* [Task to complete] Calculate how many lines of the data hold "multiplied". The answer consists of that number only.

* [Listed records]
- Opening Delimiter -

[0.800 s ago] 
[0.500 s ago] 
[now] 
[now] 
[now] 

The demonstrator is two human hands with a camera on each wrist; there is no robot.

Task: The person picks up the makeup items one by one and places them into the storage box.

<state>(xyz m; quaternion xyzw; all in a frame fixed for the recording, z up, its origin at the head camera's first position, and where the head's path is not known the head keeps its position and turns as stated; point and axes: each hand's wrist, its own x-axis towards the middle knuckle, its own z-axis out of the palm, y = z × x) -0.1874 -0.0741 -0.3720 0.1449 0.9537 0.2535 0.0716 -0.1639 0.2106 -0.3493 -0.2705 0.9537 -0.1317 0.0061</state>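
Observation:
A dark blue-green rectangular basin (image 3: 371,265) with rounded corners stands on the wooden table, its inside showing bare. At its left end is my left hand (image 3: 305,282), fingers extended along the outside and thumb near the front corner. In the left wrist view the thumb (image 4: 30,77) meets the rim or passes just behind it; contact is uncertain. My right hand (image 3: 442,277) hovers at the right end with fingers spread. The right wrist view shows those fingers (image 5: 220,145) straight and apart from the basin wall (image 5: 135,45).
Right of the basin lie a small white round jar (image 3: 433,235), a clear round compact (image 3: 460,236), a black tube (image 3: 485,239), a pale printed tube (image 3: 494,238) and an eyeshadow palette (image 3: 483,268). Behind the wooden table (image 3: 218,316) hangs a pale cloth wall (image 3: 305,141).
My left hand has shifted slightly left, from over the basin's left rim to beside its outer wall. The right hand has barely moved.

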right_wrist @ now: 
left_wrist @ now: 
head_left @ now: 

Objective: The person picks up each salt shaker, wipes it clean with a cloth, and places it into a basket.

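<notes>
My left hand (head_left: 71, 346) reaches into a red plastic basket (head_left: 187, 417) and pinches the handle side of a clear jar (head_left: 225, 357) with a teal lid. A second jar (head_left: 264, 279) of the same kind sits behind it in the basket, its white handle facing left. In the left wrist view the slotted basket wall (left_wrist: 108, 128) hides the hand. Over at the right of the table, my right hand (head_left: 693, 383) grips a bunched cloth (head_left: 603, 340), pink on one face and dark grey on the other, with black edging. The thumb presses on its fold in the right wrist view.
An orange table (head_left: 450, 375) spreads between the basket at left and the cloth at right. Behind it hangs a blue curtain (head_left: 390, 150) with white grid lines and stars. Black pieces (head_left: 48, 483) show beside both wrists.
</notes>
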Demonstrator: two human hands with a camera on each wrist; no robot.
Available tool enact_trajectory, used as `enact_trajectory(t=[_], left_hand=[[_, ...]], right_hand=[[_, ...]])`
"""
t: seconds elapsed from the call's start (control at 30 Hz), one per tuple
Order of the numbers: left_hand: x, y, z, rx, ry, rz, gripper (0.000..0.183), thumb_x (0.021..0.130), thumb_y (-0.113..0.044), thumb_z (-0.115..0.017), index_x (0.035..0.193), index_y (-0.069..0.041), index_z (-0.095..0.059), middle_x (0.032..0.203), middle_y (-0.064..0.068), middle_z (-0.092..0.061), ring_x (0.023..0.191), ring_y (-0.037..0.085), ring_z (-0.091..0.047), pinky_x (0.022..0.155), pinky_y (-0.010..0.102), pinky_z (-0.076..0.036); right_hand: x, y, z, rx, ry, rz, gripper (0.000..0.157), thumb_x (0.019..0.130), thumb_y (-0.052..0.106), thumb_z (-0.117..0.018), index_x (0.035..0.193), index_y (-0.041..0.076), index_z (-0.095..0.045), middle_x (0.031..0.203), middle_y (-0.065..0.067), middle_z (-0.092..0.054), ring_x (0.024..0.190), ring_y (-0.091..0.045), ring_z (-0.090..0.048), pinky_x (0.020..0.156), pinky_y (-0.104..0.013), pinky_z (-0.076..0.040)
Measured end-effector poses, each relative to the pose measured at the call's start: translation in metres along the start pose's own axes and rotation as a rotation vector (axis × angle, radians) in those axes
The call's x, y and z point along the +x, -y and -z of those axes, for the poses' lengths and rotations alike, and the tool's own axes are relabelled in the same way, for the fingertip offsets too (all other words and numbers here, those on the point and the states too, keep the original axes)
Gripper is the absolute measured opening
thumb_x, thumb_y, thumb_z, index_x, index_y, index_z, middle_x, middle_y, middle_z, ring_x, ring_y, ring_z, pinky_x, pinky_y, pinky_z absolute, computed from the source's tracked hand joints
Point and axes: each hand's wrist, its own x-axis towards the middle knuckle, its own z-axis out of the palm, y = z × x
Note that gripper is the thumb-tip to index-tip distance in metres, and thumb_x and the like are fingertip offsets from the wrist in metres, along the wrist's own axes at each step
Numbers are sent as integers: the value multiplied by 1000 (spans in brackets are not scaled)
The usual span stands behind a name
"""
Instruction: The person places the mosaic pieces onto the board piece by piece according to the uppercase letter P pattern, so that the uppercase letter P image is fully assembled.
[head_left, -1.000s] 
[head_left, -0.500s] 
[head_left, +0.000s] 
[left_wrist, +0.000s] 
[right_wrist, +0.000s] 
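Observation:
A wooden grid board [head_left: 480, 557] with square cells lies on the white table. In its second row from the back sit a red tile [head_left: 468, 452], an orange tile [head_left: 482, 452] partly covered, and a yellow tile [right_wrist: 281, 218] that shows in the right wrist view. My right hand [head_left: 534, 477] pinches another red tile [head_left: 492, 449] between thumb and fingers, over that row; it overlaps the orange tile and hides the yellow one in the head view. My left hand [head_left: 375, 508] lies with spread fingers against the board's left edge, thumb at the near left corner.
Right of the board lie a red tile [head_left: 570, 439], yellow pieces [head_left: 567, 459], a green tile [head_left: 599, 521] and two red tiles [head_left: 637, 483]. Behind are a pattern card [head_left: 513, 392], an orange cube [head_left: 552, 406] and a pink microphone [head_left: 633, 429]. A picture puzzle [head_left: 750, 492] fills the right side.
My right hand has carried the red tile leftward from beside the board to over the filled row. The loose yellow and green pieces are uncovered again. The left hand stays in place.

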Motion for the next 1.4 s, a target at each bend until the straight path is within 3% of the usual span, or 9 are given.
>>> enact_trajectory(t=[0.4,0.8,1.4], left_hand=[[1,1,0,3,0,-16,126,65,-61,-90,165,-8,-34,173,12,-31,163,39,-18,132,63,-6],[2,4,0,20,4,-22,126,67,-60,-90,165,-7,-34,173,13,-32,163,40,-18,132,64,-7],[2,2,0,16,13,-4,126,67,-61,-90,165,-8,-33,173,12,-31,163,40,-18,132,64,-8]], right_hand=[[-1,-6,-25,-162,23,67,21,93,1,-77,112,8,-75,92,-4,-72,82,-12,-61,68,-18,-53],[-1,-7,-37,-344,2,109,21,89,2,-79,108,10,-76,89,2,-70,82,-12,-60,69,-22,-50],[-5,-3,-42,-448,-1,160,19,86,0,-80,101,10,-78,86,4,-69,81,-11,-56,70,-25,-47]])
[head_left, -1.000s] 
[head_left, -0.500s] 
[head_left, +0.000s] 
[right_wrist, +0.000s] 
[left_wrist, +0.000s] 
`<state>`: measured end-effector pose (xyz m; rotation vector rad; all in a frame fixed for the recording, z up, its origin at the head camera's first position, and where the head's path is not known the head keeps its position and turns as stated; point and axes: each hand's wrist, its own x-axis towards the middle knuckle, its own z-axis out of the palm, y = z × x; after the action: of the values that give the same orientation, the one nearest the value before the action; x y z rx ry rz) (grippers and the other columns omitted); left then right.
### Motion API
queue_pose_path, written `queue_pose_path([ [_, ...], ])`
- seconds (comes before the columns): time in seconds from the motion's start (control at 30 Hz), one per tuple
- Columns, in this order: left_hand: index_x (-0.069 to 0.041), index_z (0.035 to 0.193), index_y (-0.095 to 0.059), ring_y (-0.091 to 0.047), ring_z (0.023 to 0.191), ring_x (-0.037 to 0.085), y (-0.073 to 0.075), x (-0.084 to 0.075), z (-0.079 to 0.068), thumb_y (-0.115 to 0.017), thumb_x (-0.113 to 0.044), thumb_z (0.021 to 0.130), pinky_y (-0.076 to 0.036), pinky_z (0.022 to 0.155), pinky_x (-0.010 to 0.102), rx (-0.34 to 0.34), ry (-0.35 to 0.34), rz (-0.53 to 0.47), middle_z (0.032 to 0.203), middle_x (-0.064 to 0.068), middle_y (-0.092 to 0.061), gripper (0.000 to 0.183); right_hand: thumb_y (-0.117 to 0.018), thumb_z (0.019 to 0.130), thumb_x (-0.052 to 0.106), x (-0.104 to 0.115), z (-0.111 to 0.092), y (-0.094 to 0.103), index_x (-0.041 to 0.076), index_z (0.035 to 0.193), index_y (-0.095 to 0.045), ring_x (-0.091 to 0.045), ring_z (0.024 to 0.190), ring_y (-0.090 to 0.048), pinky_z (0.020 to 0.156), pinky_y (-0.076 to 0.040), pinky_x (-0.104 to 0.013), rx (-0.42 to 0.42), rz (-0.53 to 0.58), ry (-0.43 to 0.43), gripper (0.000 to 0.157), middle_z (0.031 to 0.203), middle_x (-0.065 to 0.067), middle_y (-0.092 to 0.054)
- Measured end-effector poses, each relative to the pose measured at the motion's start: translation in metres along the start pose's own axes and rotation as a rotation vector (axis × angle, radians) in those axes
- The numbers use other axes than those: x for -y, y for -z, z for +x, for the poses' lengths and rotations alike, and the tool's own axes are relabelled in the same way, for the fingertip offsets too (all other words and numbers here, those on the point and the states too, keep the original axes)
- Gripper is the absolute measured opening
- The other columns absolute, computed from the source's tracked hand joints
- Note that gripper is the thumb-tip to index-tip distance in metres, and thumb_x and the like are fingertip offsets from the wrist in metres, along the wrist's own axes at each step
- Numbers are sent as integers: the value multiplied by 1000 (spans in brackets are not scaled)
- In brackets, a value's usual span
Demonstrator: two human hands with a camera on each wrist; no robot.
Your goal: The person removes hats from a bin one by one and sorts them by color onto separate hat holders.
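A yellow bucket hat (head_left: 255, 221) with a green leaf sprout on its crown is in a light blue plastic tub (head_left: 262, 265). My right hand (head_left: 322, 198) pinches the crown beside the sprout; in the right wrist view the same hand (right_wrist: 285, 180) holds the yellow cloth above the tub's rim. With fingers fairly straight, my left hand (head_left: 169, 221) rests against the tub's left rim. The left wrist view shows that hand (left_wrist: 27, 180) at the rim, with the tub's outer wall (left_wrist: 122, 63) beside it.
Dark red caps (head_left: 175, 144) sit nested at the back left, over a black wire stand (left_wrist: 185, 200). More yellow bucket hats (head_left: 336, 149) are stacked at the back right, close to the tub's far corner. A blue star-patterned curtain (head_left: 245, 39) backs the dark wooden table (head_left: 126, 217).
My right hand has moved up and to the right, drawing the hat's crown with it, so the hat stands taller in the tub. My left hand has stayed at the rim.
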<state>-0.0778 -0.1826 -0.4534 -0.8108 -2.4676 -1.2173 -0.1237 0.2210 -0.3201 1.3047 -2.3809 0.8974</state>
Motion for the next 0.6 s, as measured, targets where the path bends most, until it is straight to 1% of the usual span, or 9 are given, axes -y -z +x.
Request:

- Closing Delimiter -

* [Final answer] 2